• [TASK BRIEF]: Omit all pictures. Reproduce exactly the lines from the first line of the records below through the line with "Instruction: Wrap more".

• [DATASET ENTRIES]:
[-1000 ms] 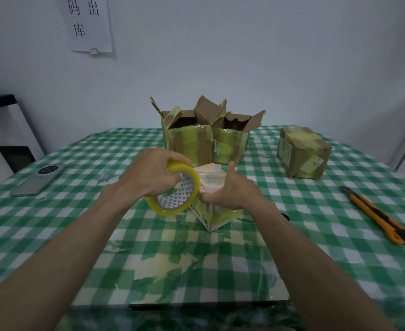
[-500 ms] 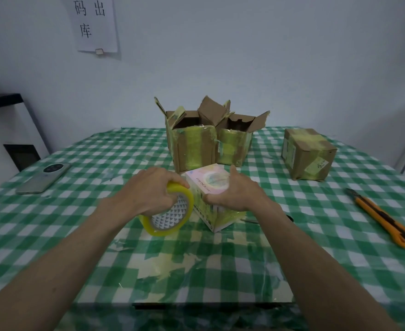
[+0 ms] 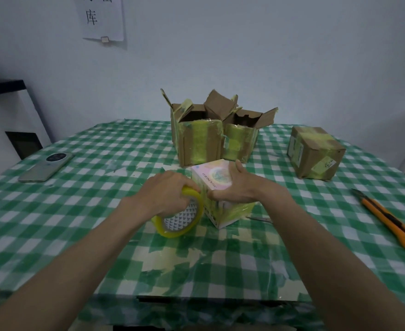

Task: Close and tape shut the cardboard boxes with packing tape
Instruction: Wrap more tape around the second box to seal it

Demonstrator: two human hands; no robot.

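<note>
Just before the two open brown cardboard boxes (image 3: 217, 137), the right hand (image 3: 238, 187) presses flat on the small pastel printed box (image 3: 217, 194), steadying it while the left hand (image 3: 170, 194) grips the yellow tape roll (image 3: 180, 217) beside it, likely to wrap tape.

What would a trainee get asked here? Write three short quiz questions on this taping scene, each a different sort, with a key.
1. True or false: the left hand grips the yellow tape roll.
2. Which item lies on the tablecloth at the far right?
A. phone
B. orange utility knife
C. marker
3. Fill in: of the three brown boxes, only the ___ one has its flaps closed.

Key
1. True; the fingers curl over the roll beside the pastel box, which the right hand steadies.
2. B, the orange utility knife; the phone lies at the left.
3. Right: the taped box is closed, the two open boxes are not.
</note>
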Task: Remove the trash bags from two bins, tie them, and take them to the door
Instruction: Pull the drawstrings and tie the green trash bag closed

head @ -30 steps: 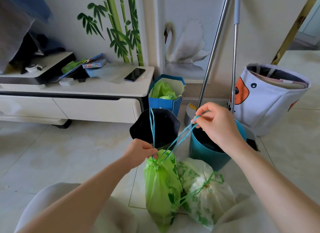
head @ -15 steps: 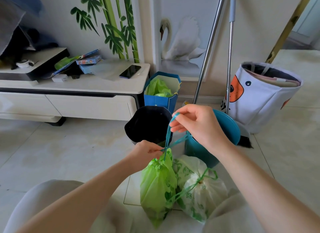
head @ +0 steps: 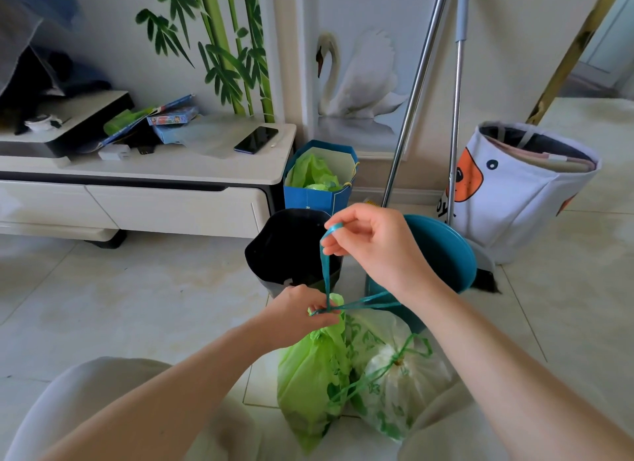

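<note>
Pale floor tiles carry the bright green plastic trash bag (head: 310,374) I'm tying: my left hand (head: 302,314) pinches its neck, my right hand (head: 374,247) grips the teal drawstring (head: 325,265), which I judge needs knotting next.

1. Two trash bags lie side by side on the floor: the left bag (head: 310,374) touches the right bag (head: 394,385).
2. Behind them stand two bins, the left bin (head: 284,251) beside the right bin (head: 442,254).
3. A paper bag (head: 319,192) stands behind the left bin, right of the TV cabinet (head: 154,182).
4. A phone (head: 255,139) lies on the cabinet.
5. A fabric basket (head: 514,199) stands right of the bins.
</note>
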`<state>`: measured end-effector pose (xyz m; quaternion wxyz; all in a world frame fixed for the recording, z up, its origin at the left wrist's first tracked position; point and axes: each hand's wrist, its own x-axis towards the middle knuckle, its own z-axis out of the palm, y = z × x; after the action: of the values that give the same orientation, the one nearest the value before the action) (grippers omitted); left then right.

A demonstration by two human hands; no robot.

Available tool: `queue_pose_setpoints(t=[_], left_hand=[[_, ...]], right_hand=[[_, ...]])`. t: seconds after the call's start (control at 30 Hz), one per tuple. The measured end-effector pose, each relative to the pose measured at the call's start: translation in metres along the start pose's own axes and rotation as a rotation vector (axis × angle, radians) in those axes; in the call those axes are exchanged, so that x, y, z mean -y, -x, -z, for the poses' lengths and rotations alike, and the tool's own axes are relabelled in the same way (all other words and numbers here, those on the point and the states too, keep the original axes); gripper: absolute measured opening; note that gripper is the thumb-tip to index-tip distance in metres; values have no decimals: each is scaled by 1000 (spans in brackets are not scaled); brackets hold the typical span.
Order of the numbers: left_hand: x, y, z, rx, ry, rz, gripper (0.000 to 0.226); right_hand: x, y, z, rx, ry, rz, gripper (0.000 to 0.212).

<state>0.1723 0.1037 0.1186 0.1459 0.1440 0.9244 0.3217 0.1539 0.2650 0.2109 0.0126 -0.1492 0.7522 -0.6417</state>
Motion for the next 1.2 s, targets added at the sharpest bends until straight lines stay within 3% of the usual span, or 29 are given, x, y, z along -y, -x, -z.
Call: queue_pose_setpoints(t=[0.17,0.27,0.37,0.43,0.5,0.6,0.8,0.9,1.03,1.2], left_hand=[[0,-2,0,4,68,86,33],[8,-2,2,22,111,95,34],[13,0,6,9,146,108,32],[14,1,10,-9,166,109,32],[13,2,13,-20,174,138,35],[18,1,16,-48,198,204,34],[21,4,19,1,368,194,24],[21,5,21,5,399,176,26],[20,7,23,34,435,180,23],[24,13,23,106,434,138,21]], right_hand=[[-9,-3,1,0,-17,-9,20],[-29,0,7,40,302,-39,36],[-47,11,5,314,692,-76,40],[-57,20,0,437,836,-115,43],[-62,26,-2,430,905,-121,33],[-63,28,-1,372,829,-129,20],[-56,30,5,520,583,-335,31],[-65,28,7,470,536,-432,36],[-83,24,5,394,577,-349,13],[-84,28,-21,442,562,-285,28]])
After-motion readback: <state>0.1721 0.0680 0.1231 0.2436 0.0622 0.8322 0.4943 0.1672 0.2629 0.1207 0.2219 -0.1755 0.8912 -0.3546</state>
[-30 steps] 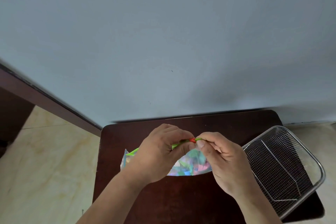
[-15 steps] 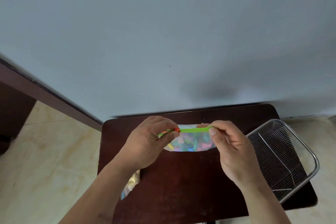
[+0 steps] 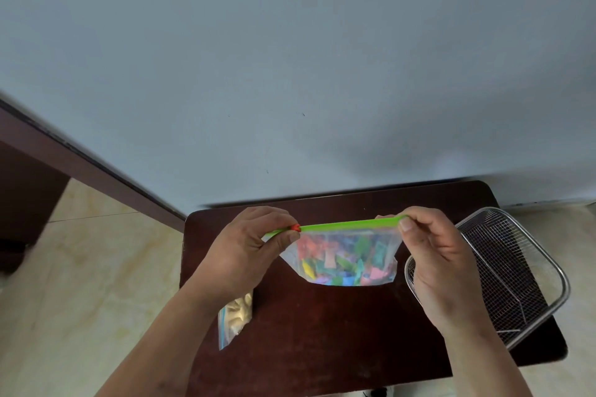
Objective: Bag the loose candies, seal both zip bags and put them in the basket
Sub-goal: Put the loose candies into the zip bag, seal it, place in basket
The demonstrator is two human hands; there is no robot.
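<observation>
Holding the candy bag [image 3: 346, 259] by its zip, both hands [image 3: 258, 246] [image 3: 433, 255] near-finish sealing; second bag [image 3: 234, 316] lies on surface [image 3: 322, 332], basket [image 3: 529, 271] empty.

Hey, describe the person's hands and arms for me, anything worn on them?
Both are bare: the left hand and right hand show no gloves, rings or watch, and both forearms are uncovered with no sleeves in view. Fingernails are short and unpainted.

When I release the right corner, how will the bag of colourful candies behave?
The candy bag probably flops, since it sags below the green zip strip stretched between both hands. The candies sit low, so it likely swings toward the left hand.
</observation>
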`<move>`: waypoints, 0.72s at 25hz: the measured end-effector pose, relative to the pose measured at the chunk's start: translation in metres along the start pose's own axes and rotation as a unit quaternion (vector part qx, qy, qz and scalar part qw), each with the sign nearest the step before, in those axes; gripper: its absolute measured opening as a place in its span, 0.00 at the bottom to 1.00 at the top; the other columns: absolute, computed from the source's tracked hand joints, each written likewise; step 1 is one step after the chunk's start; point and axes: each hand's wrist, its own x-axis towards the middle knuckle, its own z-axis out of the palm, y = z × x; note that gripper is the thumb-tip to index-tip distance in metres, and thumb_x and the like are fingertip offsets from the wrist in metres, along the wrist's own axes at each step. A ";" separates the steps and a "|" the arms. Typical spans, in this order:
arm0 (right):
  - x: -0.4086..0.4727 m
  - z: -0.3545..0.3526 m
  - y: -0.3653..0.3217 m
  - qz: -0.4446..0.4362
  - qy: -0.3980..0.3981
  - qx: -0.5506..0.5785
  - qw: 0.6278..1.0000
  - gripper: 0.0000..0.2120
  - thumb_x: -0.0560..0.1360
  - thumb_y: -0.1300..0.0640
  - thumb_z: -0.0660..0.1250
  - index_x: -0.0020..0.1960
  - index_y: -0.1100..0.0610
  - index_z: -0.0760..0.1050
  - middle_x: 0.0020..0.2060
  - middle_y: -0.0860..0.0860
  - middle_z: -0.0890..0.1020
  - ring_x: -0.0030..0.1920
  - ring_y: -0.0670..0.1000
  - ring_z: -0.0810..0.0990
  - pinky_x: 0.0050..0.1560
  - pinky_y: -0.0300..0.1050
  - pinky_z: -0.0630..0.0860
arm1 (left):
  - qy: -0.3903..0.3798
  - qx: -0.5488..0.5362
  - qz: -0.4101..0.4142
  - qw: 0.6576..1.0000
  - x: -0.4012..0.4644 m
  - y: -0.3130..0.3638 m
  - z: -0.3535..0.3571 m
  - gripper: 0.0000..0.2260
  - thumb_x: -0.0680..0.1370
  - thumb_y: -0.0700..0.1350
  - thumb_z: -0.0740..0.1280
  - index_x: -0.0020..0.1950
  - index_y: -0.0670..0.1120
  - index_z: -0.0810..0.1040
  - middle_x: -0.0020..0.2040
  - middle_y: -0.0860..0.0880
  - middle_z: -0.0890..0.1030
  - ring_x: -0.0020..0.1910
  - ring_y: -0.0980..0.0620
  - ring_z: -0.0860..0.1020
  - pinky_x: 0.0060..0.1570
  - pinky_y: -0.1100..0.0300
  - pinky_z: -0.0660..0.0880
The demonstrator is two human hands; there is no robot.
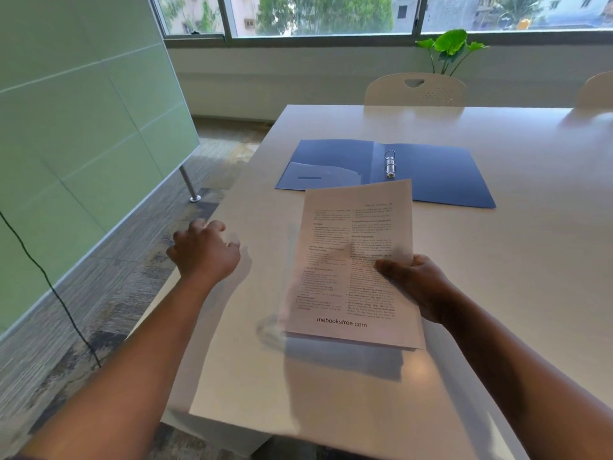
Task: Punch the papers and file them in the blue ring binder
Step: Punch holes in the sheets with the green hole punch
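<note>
Gripping papers: the right hand (416, 287) pinches a printed stack of papers (353, 263) at its right edge, thumb on top, other fingers hidden beneath the sheets.
Papers: lifted clear of the white table (530, 260), near end low and casting a shadow; small print blurred, only the footer "mebooksfree.com" readable.
Blur: a smeared translucent shape beside the stack's left edge; what it is cannot be told.
Left hand: the left hand (204, 252) sits at the table's left edge, fingers curled, seen from the back; fingertips blurred, nothing visibly held.
Forearms: both cut off by the near frame edge.
Binder: the blue ring binder (431, 171) lies open flat beyond the papers, metal rings (390, 164) upright at its spine; the stack's far end hides part of its near edge.
Far: white chair (414, 89) behind the table, a second cut off at right; green plant (451, 44) by the window.
</note>
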 end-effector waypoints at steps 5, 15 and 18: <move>0.008 0.006 0.001 0.007 -0.002 -0.007 1.000 0.09 0.79 0.61 0.69 0.59 0.60 0.80 0.52 0.59 0.87 0.51 0.62 0.87 0.52 0.64 0.83 | -0.064 -0.114 -0.071 0.989 0.011 -0.016 0.004 0.21 0.80 0.47 0.65 0.72 0.43 0.72 0.69 0.38 0.76 0.68 0.36 0.74 0.64 0.47 0.71; 0.008 0.001 0.002 0.008 -0.004 0.013 1.000 0.10 0.79 0.62 0.68 0.59 0.62 0.80 0.53 0.60 0.86 0.52 0.63 0.87 0.52 0.63 0.83 | -0.037 -0.403 -0.119 0.907 0.010 -0.016 0.004 0.11 0.77 0.31 0.65 0.51 0.43 0.83 0.52 0.39 0.83 0.38 0.50 0.79 0.28 0.63 0.78; 0.001 -0.015 0.001 0.006 0.013 0.003 1.000 0.10 0.79 0.61 0.69 0.60 0.61 0.80 0.53 0.59 0.87 0.51 0.62 0.87 0.50 0.60 0.84 | -0.090 -0.492 -0.110 0.859 0.005 0.005 0.004 0.11 0.78 0.32 0.67 0.46 0.47 0.82 0.49 0.41 0.84 0.43 0.47 0.82 0.41 0.55 0.80</move>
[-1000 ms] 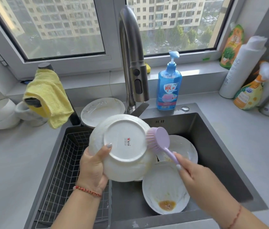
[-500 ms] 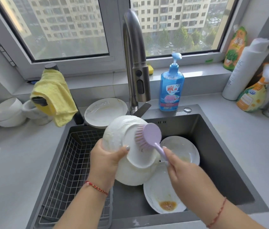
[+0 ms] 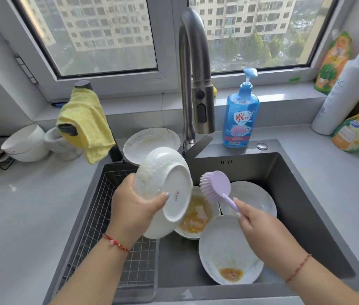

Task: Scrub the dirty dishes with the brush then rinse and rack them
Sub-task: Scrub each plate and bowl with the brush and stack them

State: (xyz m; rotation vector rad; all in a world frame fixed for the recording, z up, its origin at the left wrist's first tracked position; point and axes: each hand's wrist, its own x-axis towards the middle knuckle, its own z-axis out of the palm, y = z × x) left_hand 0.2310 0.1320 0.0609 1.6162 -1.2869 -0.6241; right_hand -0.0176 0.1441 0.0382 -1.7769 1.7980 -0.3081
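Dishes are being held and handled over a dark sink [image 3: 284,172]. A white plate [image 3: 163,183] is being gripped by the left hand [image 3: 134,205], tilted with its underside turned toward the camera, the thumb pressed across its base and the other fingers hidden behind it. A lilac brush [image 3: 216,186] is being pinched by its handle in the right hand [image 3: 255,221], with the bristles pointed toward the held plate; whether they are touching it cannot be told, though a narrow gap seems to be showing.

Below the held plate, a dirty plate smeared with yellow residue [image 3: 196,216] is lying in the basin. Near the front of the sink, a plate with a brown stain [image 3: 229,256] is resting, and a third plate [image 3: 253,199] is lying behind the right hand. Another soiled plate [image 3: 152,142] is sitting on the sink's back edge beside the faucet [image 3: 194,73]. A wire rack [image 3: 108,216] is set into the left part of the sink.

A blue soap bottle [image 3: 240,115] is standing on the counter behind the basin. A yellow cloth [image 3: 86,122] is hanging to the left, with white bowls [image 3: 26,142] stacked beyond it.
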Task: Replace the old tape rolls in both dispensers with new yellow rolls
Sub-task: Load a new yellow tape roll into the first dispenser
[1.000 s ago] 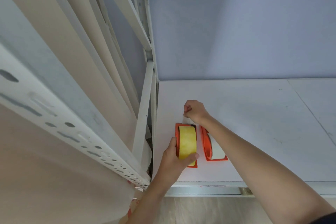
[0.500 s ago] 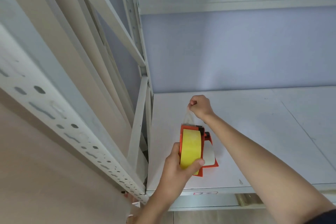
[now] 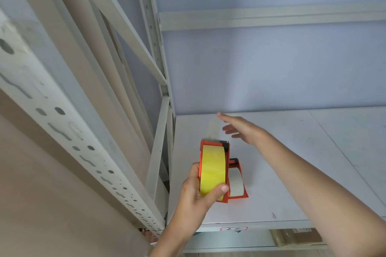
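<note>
My left hand (image 3: 196, 196) grips an orange tape dispenser (image 3: 226, 152) loaded with a yellow roll (image 3: 212, 170), lifted a little off the white shelf (image 3: 292, 173). A clear strip of tape (image 3: 212, 130) sticks up from its cutter end. My right hand (image 3: 242, 129) hovers just beyond that end with fingers spread and holds nothing. A second orange dispenser (image 3: 240, 191) with a whitish roll (image 3: 236, 182) stands on the shelf right behind the first one, partly hidden by it.
A perforated metal upright (image 3: 69, 137) and slanted braces (image 3: 154, 165) of the shelving stand close on the left. The shelf's front edge (image 3: 261, 225) carries a small red label (image 3: 234, 228). Brown packaged items (image 3: 296, 236) lie on the level below at lower right.
My right hand let go of the tape end it was pinching and opened, moving slightly right. My left hand kept the yellow-roll dispenser raised off the shelf.
</note>
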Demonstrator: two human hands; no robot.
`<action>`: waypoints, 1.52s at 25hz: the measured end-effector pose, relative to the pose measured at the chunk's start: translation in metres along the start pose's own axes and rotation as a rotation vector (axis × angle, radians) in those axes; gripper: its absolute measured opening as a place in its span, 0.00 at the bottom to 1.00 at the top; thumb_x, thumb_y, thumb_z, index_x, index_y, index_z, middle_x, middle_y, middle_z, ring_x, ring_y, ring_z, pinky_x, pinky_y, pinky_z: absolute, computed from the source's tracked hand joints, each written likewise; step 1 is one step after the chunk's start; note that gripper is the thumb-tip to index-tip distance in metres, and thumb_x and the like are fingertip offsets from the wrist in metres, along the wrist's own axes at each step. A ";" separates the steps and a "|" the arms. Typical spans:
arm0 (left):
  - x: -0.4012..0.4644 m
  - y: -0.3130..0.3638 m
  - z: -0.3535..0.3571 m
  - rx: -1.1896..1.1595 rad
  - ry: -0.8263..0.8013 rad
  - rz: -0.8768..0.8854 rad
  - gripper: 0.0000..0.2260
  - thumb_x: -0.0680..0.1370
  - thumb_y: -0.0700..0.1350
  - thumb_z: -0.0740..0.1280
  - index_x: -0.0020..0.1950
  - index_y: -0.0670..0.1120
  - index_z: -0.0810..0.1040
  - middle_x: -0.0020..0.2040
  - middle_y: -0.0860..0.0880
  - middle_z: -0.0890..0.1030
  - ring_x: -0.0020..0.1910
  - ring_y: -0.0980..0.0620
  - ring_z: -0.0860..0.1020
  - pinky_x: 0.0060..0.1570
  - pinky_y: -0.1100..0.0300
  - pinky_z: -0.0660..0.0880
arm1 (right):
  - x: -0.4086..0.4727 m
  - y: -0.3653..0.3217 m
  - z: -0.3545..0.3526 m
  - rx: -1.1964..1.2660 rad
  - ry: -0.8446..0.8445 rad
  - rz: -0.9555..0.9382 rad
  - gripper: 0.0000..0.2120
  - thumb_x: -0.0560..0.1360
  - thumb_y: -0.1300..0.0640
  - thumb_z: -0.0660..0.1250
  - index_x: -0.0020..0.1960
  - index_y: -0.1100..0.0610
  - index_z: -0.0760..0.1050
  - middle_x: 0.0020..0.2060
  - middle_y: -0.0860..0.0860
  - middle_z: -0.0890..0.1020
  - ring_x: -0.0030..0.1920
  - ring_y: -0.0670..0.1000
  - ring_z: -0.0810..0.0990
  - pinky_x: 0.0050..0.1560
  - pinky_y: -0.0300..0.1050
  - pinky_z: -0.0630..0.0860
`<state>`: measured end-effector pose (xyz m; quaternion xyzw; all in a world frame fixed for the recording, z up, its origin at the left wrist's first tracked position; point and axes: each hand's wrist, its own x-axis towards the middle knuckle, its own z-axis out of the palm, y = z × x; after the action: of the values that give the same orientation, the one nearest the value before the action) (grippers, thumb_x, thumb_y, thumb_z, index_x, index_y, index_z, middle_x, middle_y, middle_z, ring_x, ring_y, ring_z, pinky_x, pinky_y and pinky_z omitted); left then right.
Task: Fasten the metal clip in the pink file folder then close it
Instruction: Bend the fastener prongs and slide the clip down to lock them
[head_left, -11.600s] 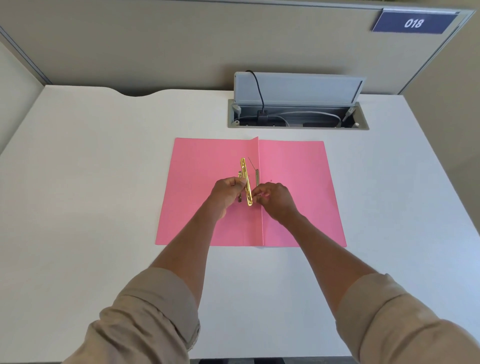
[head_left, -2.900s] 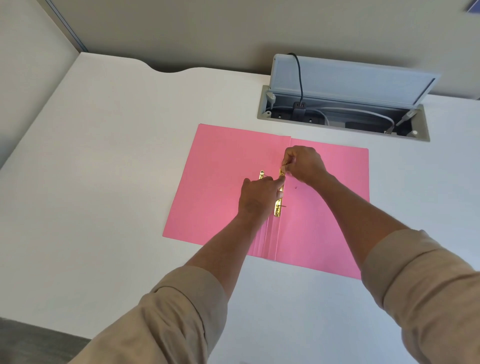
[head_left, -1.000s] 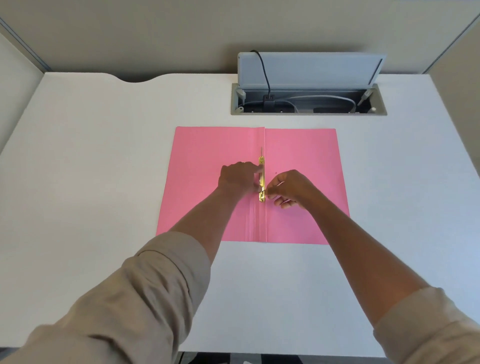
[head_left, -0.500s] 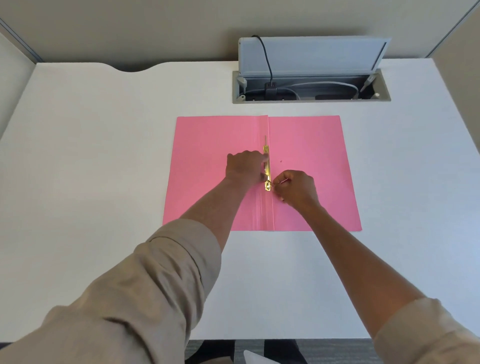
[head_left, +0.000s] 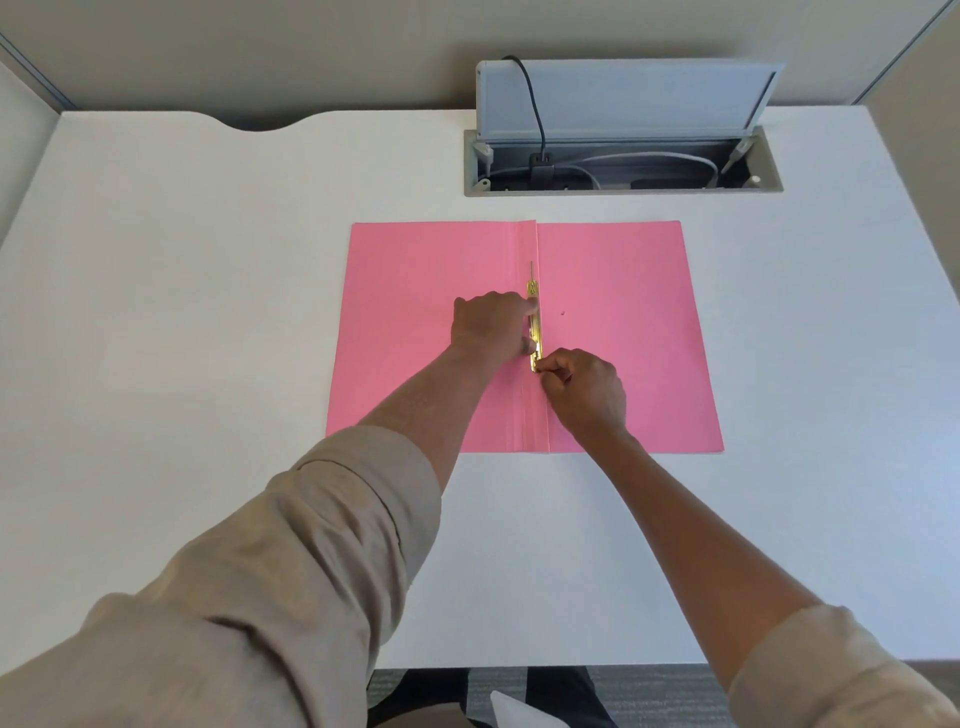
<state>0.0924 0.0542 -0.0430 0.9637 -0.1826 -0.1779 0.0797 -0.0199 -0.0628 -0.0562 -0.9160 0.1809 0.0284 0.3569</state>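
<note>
The pink file folder (head_left: 618, 332) lies open and flat on the white desk, spine running away from me. A gold metal clip (head_left: 534, 325) lies along the spine fold, with a thin prong sticking out past its far end. My left hand (head_left: 491, 327) presses on the clip from the left, index finger at its far end and thumb near its near end. My right hand (head_left: 584, 392) is curled, fingertips pinching the clip's near end. A small punched hole shows just right of the clip.
An open cable box (head_left: 621, 169) with a raised grey lid, a black plug and grey cables is sunk into the white desk (head_left: 208, 312) behind the folder. Partition walls enclose the desk on three sides. My legs show below the near desk edge.
My right hand has slid slightly toward me along the spine, fingertips now at the clip's near end. My left hand stays pressed on the clip. The camera view shifted a little.
</note>
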 end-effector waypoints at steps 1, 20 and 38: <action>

• [TASK SOLUTION]:
[-1000 ms] 
[-500 ms] 
[+0 ms] 

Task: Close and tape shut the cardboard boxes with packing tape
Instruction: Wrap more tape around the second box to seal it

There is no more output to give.